WHAT THE TASK REQUIRES>
For the records below, print the lines from the line with "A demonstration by" through the line with "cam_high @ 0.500" exactly as written; include both end lines and exclude the rest.

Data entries
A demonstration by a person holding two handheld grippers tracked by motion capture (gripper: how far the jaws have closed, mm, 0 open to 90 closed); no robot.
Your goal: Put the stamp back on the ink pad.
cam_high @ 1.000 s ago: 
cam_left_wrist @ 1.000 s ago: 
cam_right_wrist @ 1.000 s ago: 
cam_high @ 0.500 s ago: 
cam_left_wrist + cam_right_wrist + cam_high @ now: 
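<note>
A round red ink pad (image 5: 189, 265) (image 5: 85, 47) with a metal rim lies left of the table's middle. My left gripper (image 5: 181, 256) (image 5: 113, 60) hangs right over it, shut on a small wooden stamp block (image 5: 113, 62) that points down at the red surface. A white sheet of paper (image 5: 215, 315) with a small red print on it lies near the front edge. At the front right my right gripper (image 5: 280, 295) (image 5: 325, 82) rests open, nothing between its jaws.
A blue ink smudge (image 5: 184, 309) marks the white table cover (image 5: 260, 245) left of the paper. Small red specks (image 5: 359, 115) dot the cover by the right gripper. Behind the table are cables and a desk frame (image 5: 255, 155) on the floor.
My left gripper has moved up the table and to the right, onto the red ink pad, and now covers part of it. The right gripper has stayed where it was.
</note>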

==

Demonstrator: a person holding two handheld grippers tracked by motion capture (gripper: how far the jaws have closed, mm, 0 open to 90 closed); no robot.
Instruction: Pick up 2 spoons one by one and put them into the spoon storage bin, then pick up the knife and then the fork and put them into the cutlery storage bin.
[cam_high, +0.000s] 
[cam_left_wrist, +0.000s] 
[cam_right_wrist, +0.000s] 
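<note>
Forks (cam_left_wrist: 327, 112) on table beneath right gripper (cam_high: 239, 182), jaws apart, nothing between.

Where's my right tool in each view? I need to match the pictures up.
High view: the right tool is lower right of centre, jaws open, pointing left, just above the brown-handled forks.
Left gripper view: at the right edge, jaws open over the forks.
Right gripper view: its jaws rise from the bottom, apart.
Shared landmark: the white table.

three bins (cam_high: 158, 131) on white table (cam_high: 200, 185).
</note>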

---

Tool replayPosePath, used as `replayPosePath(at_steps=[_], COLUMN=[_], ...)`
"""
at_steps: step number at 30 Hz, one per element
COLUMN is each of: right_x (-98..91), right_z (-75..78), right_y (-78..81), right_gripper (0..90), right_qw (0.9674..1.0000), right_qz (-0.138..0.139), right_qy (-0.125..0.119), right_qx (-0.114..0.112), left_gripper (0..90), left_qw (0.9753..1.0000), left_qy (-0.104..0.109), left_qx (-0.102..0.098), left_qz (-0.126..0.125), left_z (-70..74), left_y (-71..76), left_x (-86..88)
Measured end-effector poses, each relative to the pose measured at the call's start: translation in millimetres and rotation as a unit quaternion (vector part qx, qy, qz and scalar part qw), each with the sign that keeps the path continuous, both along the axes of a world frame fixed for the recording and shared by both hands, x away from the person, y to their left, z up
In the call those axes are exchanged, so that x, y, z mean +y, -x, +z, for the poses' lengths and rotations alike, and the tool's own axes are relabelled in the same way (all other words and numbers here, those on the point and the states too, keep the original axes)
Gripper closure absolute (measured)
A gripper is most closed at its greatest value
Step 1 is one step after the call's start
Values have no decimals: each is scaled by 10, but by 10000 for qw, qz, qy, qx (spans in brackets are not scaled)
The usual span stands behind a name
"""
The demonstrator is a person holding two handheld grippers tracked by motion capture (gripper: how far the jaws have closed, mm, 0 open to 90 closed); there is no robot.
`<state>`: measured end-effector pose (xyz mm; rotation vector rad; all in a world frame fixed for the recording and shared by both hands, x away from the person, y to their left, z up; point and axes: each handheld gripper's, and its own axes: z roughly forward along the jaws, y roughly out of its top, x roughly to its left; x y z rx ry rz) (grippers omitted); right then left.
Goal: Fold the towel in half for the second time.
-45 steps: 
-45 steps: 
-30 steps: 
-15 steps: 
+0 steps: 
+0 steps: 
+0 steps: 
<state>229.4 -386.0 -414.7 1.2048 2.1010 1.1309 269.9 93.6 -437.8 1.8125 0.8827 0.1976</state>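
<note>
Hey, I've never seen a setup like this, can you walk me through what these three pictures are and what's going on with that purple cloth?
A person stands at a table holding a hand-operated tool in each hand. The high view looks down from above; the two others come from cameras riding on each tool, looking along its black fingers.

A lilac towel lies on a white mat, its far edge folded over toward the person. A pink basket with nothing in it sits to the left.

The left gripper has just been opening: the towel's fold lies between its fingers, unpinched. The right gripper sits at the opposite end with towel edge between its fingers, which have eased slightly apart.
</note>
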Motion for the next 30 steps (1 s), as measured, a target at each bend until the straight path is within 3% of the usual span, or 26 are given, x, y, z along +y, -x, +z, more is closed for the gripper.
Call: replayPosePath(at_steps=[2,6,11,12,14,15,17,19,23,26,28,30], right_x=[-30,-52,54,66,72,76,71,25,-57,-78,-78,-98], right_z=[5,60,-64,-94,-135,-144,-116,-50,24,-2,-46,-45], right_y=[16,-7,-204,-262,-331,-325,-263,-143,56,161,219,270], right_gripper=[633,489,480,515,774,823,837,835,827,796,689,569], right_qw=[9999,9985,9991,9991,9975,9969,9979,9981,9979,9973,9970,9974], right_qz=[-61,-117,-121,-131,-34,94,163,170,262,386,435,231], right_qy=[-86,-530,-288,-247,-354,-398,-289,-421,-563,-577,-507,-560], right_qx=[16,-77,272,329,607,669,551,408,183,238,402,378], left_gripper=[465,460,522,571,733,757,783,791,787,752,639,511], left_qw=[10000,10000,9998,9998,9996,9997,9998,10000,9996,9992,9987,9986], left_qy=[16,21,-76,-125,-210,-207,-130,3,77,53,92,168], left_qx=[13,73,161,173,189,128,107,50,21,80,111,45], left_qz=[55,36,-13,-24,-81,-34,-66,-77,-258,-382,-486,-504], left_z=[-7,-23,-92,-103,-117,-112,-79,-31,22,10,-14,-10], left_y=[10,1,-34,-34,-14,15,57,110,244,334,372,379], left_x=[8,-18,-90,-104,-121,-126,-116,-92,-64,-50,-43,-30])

OUTPUT BELOW>
A demonstration by a person holding two handheld grippers tracked by motion capture (gripper: how far the jaws have closed, mm, 0 open to 90 closed); no robot.
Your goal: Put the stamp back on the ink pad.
cam_high @ 1.000 s ago: 
cam_left_wrist @ 1.000 s ago: 
cam_right_wrist @ 1.000 s ago: 
cam_high @ 0.500 s ago: 

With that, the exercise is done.